With the Easter weekend upon us and chocolate consumption high on people’s radars, Twitter is its usual ragey self about how un/surprising the amount of sugar in a cream egg is.
Like many of the major holidays, Easter typically involves time off work, family get togethers (thank god for outdoor spaces at the moment) and food – whether that be roast dinners, Easter Eggs or something else.
Only you can decide what’s right for you and your family. Here are a few thoughts from me on the subject.

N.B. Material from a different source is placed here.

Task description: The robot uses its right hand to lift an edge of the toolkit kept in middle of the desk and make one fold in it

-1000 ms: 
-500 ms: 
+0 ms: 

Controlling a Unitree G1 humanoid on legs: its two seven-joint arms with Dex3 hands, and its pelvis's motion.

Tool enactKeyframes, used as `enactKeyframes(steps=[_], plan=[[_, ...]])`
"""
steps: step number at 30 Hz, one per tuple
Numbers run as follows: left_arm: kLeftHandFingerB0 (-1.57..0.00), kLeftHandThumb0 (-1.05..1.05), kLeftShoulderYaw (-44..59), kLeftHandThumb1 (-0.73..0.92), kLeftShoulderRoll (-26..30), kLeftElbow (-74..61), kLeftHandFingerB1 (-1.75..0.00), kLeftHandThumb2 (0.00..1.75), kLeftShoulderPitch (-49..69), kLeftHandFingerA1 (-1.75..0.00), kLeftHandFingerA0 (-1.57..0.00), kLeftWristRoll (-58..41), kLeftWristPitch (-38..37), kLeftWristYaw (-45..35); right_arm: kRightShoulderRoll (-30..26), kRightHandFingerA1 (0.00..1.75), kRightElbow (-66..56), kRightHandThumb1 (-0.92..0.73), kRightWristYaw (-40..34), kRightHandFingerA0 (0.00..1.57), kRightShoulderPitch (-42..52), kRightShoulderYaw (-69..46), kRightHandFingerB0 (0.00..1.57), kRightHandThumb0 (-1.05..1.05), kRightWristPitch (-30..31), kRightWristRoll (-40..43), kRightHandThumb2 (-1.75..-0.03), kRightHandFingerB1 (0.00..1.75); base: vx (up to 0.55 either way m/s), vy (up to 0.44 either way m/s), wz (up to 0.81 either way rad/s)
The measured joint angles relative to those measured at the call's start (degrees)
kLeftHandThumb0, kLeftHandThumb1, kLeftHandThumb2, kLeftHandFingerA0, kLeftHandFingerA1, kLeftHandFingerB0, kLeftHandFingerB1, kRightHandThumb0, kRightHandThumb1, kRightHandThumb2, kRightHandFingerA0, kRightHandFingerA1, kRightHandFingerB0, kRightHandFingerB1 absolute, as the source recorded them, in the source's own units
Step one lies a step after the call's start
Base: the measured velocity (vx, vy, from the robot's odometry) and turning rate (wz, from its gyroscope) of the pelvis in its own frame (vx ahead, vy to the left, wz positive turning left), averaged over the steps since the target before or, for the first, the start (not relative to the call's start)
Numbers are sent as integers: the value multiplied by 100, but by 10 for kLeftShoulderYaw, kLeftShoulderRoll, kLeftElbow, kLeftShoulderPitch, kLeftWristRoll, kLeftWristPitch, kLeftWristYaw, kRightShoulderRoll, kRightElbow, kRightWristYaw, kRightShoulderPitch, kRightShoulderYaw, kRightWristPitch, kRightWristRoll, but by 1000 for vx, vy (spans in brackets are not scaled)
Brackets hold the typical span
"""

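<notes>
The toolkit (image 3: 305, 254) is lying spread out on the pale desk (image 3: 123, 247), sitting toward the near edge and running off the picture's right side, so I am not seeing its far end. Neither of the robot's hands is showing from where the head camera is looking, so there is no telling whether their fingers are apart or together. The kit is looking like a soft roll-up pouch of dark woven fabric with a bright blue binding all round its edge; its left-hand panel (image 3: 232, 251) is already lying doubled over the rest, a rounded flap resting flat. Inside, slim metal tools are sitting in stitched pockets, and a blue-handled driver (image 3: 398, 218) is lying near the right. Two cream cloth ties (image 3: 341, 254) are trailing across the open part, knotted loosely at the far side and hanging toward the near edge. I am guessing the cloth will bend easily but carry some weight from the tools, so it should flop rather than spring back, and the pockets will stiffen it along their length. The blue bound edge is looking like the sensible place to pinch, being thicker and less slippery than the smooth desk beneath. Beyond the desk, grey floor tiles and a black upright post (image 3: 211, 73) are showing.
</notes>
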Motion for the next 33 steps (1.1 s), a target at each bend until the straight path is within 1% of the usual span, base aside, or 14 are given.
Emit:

- The first rule of food is that if it’s in the house, it’s being eaten, by someone, at some point. So if you’re trying to achieve balance with your eating habits and sugar intake, don’t put yourself into the situation of having too much chocolate around in the first place. I’m sure you can find connections locally that will happily take some off your hands.
- when you do decide to eat some chocolate, do it deliberately and mindfully. So ideally make it your favourite chocolate, plan when to have it, eat it mindfully to savour it, eat it slowly so you don’t overeat and be sensible on portion size
- Easter egg hunts are exciting and fun…and that doesn’t change if you mix in non-chocolate items to hunt too, or make them instead of chocolate. The girls love a treasure hunt and will be finding Marvel and Disney rubbers this year with a book waiting for each of them at the end. Easter crafts also work brilliantly too. They’ll still have Easter eggs, but we’re not adding to the pile from grandparents and we’ll ration how much they eat and when. (Oh and we also “help them out” by not buying each other eggs and sharing what gets bought.)
- Rather than denying yourself, consider adding one extra thing to make each meal more balanced / healthier. Roast dinners are a great way to get extra veg in! And use your smaller plates. You can always get more food if you’re still genuinely hungry afterwards. We’ll be BBQ’ing with friends and family and you can bet I’ll be sneaking in a colourful salad and some vegetables.
- don’t skip breakfast to “save” calories for later as you’re much more likely to overeat when hungry. Start your day instead with something that balances your blood sugar (think protein, healthy fats and fibre) and potentially a workout.
- Remember that guilt serves no useful purpose and not only will it leave you feeling bad, it will also trigger your body to produce more stress hormones which will have a negative impact on your digestion and fat storage.
- Make time to be active over the bank holiday and to move your body in whatever way feels great to you.
Above all, spend the time focusing on what matters…the people you’re with, the activities that you’re doing and the meaning of Easter if you’re religious. Happy Easter folks!